--- Data below ---
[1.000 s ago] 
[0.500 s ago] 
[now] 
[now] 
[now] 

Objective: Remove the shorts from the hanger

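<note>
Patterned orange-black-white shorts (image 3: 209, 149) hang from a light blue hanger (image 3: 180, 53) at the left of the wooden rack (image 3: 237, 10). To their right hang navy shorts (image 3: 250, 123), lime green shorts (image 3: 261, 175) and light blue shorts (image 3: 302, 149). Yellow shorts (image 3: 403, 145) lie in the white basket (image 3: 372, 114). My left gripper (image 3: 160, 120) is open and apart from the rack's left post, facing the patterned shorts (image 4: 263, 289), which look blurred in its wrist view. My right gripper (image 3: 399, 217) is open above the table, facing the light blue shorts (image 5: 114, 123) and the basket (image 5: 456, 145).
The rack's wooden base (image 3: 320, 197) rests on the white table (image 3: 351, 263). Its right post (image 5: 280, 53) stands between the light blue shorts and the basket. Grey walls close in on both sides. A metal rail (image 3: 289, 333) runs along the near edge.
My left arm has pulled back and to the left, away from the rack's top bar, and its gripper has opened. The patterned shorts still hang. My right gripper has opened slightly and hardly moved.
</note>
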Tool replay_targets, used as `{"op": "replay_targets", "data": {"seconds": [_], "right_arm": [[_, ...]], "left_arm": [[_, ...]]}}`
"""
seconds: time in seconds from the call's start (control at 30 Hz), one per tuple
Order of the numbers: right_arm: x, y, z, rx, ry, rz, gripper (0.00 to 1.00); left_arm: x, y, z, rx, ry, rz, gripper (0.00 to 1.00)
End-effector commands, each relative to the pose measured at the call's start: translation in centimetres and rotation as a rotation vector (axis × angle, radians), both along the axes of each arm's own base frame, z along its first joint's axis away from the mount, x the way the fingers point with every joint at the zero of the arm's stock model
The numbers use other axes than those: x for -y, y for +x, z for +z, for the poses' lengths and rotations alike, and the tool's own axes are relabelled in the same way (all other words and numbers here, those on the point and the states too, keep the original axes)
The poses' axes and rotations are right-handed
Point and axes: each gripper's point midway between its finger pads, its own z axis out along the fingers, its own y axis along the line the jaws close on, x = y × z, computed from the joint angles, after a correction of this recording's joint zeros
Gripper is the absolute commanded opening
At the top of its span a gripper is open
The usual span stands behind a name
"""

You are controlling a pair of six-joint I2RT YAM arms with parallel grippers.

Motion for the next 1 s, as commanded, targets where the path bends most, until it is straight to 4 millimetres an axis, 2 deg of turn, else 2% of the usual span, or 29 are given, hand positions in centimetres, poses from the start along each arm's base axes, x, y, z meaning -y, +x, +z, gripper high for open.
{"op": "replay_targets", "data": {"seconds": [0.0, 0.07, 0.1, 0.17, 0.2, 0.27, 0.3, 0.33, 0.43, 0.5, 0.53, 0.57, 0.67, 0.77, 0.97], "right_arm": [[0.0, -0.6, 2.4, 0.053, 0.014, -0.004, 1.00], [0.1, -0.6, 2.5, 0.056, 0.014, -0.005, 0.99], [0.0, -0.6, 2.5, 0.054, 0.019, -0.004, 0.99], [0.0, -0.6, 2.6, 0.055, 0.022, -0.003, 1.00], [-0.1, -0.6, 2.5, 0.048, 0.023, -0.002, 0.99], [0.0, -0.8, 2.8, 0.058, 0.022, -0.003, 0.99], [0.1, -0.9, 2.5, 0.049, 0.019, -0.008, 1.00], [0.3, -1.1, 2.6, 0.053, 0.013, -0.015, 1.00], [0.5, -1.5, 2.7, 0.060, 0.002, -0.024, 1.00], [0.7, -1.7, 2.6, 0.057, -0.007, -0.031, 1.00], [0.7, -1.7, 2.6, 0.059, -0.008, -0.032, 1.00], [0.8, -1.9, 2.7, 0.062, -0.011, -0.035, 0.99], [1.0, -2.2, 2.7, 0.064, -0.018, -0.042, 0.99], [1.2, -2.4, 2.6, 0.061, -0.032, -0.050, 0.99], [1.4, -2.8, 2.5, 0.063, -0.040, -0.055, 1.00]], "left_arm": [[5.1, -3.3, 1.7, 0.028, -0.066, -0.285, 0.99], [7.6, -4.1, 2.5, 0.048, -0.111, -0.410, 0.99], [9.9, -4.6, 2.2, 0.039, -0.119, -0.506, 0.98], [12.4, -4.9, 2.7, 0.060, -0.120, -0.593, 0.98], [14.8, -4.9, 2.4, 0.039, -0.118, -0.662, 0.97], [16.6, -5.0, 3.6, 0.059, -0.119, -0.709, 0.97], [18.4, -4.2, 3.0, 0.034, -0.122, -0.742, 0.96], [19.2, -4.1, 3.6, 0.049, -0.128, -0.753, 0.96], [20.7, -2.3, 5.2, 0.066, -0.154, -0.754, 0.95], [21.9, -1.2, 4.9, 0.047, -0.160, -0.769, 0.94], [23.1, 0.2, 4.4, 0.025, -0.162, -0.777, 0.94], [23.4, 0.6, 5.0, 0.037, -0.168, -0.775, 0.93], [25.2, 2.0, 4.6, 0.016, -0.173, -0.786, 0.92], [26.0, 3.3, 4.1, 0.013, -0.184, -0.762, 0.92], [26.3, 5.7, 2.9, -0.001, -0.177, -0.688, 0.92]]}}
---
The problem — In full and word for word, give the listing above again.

Reply —
[1.000 s ago] 
[0.500 s ago] 
[now] 
[now] 
[now] 

Objective: Remove the shorts from the hanger

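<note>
Patterned orange-black-white shorts (image 3: 209, 149) hang from a light blue hanger (image 3: 180, 53) at the left of the wooden rack (image 3: 237, 10). To their right hang navy shorts (image 3: 250, 123), lime green shorts (image 3: 261, 175) and light blue shorts (image 3: 302, 149). Yellow shorts (image 3: 403, 145) lie in the white basket (image 3: 372, 114). My left gripper (image 3: 160, 120) is open and apart from the rack's left post, facing the patterned shorts (image 4: 263, 289), which look blurred in its wrist view. My right gripper (image 3: 399, 217) is open above the table, facing the light blue shorts (image 5: 114, 123) and the basket (image 5: 456, 145).
The rack's wooden base (image 3: 320, 197) rests on the white table (image 3: 351, 263). Its right post (image 5: 280, 53) stands between the light blue shorts and the basket. Grey walls close in on both sides. A metal rail (image 3: 289, 333) runs along the near edge.
My left arm has pulled back and to the left, away from the rack's top bar, and its gripper has opened. The patterned shorts still hang. My right gripper has opened slightly and hardly moved.
</note>
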Tool replay_targets, used as `{"op": "replay_targets", "data": {"seconds": [_], "right_arm": [[_, ...]], "left_arm": [[_, ...]]}}`
"""
seconds: time in seconds from the call's start (control at 30 Hz), one per tuple
Order of the numbers: right_arm: x, y, z, rx, ry, rz, gripper (0.00 to 1.00); left_arm: x, y, z, rx, ry, rz, gripper (0.00 to 1.00)
End-effector commands, each relative to the pose measured at the call's start: translation in centimetres and rotation as a rotation vector (axis × angle, radians), both along the axes of each arm's own base frame, z along its first joint's axis away from the mount, x the way the fingers point with every joint at the zero of the arm's stock model
The numbers use other axes than those: x for -y, y for +x, z for +z, for the poses' lengths and rotations alike, and the tool's own axes are relabelled in the same way (all other words and numbers here, those on the point and the states too, keep the original axes)
The poses' axes and rotations are right-handed
Point and axes: each gripper's point midway between its finger pads, its own z axis out along the fingers, its own y axis along the line the jaws close on, x = y × z, computed from the joint angles, after a correction of this recording's joint zeros
Gripper is the absolute commanded opening
At the top of its span a gripper is open
The usual span stands behind a name
"""

You are controlling a pair of six-joint I2RT YAM arms with parallel grippers.

Motion for the next 1 s, as commanded, targets where the path bends most, until it is straight to 4 millimetres an axis, 2 deg of turn, else 2% of the usual span, or 29 are given, hand positions in centimetres, poses from the start along each arm's base axes, x, y, z meaning -y, +x, +z, gripper high for open.
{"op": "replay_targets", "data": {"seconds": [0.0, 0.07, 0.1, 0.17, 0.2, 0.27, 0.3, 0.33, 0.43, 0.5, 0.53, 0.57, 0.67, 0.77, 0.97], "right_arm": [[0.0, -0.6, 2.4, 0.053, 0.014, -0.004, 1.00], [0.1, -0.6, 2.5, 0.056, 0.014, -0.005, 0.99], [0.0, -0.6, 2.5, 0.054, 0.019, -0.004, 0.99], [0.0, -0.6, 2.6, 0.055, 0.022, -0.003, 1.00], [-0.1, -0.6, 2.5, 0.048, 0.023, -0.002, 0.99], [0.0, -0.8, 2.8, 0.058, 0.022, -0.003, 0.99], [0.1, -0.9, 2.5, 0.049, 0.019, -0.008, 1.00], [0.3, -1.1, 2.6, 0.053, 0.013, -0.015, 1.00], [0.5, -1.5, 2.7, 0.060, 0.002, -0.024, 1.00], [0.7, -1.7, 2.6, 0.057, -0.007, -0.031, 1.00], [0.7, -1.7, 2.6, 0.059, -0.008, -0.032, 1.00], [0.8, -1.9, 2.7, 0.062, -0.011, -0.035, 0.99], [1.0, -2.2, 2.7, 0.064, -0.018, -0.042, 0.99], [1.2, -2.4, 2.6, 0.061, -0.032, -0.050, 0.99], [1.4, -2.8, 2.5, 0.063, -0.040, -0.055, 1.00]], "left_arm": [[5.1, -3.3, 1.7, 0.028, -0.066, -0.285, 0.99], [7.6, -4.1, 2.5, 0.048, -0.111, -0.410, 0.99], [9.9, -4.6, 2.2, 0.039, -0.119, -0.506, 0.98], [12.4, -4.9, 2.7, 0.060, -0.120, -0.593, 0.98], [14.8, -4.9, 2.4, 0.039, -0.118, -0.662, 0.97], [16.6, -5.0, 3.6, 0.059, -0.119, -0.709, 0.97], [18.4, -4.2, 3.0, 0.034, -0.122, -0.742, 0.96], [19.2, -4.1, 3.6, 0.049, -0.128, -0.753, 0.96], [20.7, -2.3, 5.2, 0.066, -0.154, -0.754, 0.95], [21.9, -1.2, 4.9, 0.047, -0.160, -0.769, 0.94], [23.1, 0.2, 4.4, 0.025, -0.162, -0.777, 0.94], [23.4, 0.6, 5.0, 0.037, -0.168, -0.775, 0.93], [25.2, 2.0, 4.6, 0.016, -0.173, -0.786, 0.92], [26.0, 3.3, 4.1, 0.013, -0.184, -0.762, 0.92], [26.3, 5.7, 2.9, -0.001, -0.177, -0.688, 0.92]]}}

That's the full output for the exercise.